Они расплатились, вышли из кафе и неторопливо направились в сторону замка, где их уже поджидал англоговорящий гид. Здесь было очень красиво, но как-то однообразно, похоже на красивую добротную штамповку. В роскошных гобеленах восхищала не столько красота, сколько усидчивость мастериц, их создавших. От одинаковых, как две капли воды, полотен позднего Возрождения скукой сводило скулы. Громоздкая позолоченная мебель подавляла. Все это тяжеловесное великолепие окутывал аромат свежести, доносившийся с озера, на которое открывался великолепный вид из высоких окон. Даже у леди Мейсон невольно возникало ощущение причастности к вершившейся здесь истории, хотя она была катастрофически невежественна в этом вопросе. Она не могла отличить одного Людовика от другого, зато при упоминании имени Наполеона ее лицо светлело — и вовсе не из-за любви к императору-корсиканцу, а просто потому, что тут она чувствовала какую-то почву под ногами. Истории о великой Жозефине достигли даже ее ушей.
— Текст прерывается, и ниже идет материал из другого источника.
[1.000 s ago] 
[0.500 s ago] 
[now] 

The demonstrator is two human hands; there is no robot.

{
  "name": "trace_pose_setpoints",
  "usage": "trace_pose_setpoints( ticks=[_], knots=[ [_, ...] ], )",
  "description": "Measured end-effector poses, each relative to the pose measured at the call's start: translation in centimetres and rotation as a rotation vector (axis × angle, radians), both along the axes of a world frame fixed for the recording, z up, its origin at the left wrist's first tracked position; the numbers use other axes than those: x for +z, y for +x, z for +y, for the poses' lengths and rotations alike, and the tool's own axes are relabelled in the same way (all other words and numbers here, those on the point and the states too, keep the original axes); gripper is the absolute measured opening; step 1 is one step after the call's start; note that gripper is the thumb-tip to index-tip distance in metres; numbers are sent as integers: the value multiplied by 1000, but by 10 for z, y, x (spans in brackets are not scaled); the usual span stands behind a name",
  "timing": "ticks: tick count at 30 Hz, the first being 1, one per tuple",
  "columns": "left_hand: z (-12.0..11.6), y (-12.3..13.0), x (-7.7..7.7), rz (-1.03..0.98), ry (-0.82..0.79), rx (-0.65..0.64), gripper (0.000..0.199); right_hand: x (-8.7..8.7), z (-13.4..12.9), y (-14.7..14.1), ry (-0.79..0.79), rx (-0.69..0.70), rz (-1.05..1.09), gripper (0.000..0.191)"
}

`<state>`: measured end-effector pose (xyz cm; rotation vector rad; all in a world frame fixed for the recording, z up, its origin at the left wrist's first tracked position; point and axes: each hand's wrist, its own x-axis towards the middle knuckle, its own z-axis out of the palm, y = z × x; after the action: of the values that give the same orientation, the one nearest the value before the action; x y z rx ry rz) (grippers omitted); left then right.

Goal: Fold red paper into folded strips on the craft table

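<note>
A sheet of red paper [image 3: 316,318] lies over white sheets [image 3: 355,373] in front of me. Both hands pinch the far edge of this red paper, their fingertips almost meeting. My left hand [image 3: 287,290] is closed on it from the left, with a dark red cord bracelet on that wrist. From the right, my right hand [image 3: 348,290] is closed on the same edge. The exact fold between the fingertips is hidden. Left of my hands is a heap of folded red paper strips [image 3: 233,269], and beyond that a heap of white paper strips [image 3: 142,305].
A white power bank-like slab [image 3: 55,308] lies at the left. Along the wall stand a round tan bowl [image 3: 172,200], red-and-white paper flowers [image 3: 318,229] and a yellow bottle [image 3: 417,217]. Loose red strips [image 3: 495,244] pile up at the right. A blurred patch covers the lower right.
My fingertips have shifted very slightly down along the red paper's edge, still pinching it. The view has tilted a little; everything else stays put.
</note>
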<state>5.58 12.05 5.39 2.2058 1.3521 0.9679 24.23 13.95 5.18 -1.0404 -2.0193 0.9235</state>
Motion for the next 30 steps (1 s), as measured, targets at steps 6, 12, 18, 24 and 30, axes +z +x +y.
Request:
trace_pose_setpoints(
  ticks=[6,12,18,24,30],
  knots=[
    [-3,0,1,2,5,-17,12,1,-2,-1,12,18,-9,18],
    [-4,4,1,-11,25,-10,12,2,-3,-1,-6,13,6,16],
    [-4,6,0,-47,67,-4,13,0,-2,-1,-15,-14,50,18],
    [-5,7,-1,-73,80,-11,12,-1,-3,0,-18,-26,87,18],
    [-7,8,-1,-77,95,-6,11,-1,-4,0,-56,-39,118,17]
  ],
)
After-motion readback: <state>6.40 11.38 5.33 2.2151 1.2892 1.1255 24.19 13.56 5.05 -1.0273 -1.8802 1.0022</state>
— Переходим в тронный зал, — сообщила дама-экскурсовод. — Наполеон, как вы помните, в Версале не жил. Вот это его трон. Обратите внимание на инициал над троном, он вырезан по первой букве имени Бонапарта. А вот этот стеклянный шарик на большом канделябре весит…
— Смотри, — вдруг прошипела Белинда, схватив Монику за локоть.
Секундой позже и перед ней открылось зрелище, поразившее Белинду. Возле противоположной двери стоял Саймон Лонгворт, муж их обожаемой Ричелдис, чьей семейной идиллией они не уставали восхищаться. По преувеличенно отсутствующему виду, с которым он смотрел в окно, было ясно, что он тоже заметил старых знакомых. Не нужно было обладать особым воображением, чтобы понять, почему он не поспешил им навстречу. Под руку его держала ну очень молоденькая блондиночка.